- [Exercise] Give the lines again exactly as they appear below, from the line with "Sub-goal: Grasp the" to the line with "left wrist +", both included, and only those lines. Leave every picture out.

- [Supplied records]
────────────────────────────────────────

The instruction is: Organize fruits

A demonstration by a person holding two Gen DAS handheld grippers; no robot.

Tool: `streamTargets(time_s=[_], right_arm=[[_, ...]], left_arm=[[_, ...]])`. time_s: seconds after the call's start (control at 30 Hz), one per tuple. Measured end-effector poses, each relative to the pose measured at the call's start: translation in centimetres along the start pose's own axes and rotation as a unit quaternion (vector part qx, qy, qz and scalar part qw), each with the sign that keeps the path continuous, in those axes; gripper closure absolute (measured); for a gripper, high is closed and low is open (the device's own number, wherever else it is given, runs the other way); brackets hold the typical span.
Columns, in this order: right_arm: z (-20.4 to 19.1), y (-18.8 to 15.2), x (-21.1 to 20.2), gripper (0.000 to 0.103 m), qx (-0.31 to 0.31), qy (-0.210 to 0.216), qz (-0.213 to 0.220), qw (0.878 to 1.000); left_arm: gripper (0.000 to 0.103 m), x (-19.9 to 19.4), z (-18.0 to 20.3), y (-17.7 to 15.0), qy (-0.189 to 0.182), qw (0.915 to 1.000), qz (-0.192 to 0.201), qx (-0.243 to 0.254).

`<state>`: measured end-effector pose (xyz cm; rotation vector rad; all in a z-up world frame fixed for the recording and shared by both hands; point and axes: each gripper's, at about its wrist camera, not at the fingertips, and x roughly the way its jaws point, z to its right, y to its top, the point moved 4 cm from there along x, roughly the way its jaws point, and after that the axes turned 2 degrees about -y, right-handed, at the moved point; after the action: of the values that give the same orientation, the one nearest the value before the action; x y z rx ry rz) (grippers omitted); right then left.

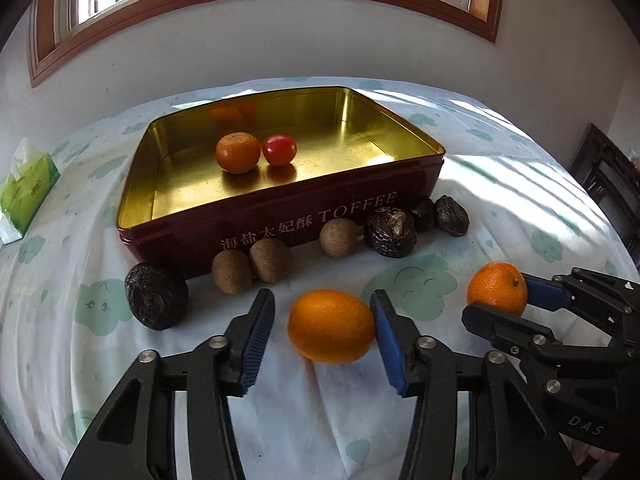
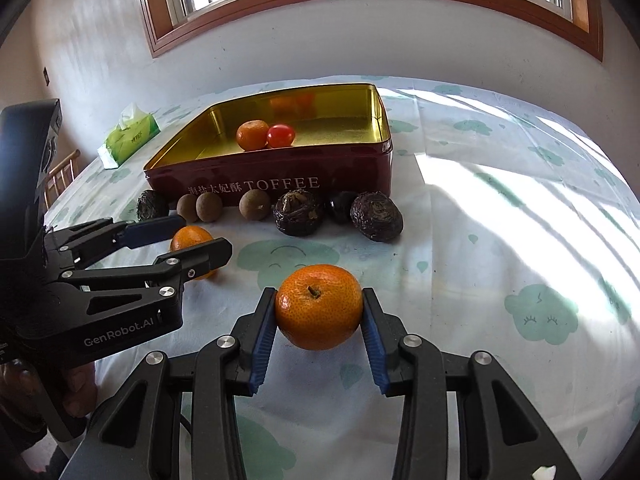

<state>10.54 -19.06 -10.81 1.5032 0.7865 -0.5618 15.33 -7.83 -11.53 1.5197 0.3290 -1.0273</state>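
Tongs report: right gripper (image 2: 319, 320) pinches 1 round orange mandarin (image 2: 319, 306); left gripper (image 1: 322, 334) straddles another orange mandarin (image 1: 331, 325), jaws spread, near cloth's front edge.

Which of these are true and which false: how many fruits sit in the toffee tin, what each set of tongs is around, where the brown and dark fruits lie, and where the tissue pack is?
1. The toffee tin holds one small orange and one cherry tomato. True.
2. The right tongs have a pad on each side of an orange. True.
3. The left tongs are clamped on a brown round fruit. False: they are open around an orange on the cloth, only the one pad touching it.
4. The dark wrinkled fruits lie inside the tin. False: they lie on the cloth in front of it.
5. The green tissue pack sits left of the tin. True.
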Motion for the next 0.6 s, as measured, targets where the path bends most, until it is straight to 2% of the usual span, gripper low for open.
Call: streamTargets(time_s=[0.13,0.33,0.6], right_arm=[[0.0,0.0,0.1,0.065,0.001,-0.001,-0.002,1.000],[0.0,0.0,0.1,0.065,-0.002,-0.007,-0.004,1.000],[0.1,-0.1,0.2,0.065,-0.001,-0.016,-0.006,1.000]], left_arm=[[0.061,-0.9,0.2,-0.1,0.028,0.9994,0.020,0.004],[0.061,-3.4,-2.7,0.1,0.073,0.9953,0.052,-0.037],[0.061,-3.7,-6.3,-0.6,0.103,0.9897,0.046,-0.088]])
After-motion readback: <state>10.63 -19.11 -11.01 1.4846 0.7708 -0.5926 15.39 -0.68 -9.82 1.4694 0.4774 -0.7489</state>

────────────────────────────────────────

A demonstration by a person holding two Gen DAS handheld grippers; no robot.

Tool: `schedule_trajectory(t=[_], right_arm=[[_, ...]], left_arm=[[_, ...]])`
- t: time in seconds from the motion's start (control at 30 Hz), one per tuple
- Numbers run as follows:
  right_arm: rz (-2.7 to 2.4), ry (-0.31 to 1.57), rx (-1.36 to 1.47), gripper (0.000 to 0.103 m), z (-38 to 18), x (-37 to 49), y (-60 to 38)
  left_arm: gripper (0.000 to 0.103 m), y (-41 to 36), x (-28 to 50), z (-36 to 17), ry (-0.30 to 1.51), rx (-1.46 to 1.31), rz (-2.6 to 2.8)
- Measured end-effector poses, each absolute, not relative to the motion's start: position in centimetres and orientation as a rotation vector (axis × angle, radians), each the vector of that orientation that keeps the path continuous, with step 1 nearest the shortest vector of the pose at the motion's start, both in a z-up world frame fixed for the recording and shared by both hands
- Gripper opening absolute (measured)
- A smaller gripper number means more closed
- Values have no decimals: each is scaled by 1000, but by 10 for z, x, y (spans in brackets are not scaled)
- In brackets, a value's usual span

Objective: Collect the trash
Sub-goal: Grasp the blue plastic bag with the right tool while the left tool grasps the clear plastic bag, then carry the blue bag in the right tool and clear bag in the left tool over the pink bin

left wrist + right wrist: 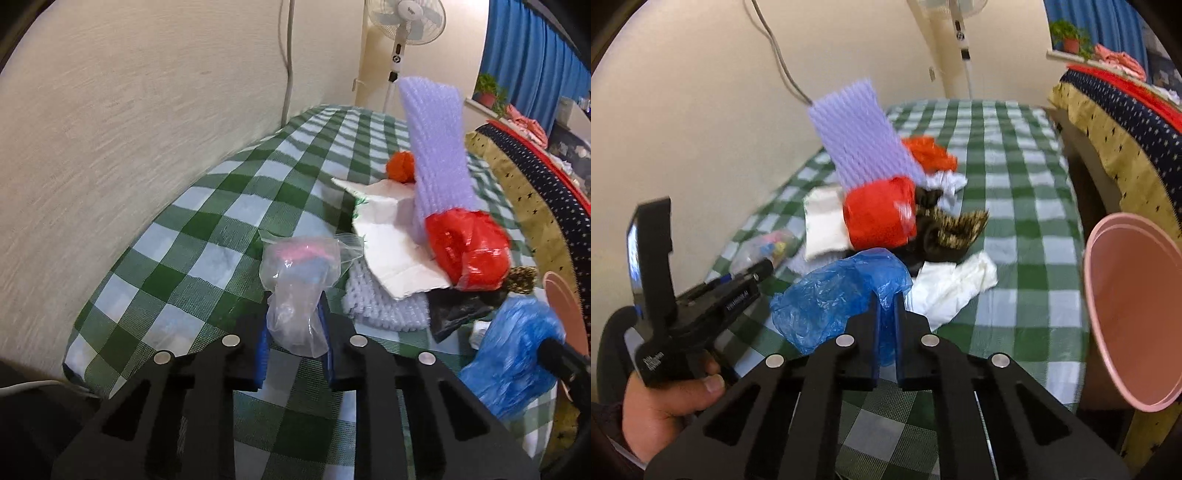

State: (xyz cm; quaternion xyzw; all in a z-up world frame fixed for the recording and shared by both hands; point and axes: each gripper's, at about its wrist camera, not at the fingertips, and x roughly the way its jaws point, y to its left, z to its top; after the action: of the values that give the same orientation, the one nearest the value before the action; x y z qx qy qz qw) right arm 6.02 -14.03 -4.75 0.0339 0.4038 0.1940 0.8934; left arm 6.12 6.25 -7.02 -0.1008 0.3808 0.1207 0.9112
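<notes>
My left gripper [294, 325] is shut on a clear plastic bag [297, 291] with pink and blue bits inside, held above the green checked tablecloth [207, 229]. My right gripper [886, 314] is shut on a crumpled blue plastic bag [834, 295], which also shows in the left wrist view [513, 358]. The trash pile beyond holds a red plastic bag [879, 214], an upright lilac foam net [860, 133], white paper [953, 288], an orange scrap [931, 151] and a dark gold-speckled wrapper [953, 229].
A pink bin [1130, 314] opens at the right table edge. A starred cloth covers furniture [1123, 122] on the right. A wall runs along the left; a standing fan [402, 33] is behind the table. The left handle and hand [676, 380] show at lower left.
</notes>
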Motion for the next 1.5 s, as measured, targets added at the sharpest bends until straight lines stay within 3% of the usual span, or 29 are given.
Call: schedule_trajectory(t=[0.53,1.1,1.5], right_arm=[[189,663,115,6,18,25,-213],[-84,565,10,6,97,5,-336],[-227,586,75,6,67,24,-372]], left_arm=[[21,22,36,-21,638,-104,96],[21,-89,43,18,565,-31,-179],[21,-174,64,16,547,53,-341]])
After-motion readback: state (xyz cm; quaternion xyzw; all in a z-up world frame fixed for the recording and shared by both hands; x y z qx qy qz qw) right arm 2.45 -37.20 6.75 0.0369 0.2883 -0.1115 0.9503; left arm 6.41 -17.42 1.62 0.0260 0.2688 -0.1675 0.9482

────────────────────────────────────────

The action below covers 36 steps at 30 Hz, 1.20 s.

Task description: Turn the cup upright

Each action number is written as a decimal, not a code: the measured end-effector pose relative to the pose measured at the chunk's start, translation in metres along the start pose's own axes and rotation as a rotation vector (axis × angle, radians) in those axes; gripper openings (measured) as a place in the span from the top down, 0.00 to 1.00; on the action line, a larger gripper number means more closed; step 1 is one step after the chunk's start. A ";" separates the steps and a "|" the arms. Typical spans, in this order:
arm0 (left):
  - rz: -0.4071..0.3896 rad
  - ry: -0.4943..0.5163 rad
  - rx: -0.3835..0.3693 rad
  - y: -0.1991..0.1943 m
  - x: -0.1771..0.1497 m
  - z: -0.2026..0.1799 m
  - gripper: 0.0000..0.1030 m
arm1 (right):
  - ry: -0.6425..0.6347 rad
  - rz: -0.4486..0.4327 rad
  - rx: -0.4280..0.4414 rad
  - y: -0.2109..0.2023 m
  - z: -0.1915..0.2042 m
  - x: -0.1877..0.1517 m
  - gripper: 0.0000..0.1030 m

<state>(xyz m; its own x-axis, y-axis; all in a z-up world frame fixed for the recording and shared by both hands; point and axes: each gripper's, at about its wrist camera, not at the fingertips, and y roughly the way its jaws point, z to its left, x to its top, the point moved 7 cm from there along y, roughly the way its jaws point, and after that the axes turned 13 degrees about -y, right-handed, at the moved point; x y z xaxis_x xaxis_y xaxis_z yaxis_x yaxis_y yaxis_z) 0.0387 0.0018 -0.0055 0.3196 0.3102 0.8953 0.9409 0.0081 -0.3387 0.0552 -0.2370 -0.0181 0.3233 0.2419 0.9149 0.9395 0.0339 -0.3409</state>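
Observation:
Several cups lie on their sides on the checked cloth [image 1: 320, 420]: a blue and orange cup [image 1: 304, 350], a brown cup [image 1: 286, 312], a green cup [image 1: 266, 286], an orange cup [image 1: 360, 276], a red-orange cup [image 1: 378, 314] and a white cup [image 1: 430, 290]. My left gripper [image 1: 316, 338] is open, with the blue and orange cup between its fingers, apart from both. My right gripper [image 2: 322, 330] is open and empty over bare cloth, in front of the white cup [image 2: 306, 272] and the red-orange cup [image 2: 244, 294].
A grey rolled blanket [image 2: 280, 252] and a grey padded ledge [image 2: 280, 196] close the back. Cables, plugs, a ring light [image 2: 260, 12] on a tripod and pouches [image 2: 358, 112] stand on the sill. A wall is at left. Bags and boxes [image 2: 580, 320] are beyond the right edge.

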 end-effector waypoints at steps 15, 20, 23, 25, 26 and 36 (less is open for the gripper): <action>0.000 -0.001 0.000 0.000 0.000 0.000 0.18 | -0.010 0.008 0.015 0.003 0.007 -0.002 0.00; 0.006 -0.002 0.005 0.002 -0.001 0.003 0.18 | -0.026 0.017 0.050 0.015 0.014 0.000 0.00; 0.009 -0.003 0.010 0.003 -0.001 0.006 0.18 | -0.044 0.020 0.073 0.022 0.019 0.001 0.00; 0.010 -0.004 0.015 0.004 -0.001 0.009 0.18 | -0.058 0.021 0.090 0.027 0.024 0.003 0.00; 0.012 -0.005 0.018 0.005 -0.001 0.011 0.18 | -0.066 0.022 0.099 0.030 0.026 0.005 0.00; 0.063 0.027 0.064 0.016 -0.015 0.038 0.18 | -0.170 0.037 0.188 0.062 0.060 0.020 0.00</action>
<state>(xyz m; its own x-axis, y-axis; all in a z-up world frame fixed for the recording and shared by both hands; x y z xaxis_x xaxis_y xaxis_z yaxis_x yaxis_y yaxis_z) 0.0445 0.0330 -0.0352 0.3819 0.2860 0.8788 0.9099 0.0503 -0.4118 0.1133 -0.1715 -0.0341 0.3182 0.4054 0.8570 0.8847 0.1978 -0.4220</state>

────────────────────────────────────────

- [Your solution]
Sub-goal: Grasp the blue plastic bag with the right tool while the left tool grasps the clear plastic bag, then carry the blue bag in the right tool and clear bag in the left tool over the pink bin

left wrist + right wrist: 

The required output has been given.